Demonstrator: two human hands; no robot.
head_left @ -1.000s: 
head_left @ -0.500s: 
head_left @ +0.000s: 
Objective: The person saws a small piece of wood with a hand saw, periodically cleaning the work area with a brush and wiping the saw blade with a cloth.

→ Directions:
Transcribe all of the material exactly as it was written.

→ Solution for this exercise:
Demonstrator: two human hands; no robot.
head_left @ -1.000s: 
head_left @ -0.500s: 
head_left @ +0.000s: 
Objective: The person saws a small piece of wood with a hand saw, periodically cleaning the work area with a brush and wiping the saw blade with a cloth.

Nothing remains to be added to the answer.